* _DIRECTIONS_
Of all the lines below, output only those starting at the one with "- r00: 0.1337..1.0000" and ending at the one with "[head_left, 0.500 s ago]", both ends included, exactly as written.

○ ○ ○ ○

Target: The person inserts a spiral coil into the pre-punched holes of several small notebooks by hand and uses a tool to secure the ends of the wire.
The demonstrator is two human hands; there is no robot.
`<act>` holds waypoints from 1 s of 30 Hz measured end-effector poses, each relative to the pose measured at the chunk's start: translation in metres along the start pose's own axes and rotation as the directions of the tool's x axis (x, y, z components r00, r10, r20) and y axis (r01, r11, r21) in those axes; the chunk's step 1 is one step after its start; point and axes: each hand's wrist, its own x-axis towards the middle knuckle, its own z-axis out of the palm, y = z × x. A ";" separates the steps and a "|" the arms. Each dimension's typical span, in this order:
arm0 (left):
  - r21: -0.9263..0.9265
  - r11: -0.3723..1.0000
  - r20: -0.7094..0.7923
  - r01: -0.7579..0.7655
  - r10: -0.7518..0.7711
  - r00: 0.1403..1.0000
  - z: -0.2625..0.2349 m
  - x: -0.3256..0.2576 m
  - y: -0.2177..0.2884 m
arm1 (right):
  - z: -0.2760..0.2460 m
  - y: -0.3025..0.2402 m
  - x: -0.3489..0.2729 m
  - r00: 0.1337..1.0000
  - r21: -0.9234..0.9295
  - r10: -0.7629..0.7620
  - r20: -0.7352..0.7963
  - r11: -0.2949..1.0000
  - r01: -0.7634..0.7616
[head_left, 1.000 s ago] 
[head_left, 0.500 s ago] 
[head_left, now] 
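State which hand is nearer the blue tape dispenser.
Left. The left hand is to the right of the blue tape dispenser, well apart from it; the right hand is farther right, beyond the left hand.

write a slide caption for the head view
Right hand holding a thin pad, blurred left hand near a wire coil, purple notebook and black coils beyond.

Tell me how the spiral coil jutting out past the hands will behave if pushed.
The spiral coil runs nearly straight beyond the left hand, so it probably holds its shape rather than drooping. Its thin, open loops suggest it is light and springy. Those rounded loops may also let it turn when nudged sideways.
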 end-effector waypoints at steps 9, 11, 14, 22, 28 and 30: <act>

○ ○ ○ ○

* _TASK RESULT_
  - r00: 0.1337..1.0000
  - r21: -0.9234..0.9295
  - r10: -0.7629..0.7620
  - r20: -0.7352..0.7963
  - r11: -0.2949..1.0000
  - r01: -0.7634..0.7616
[head_left, 1.000 s ago] 
[head_left, 0.500 s ago] 

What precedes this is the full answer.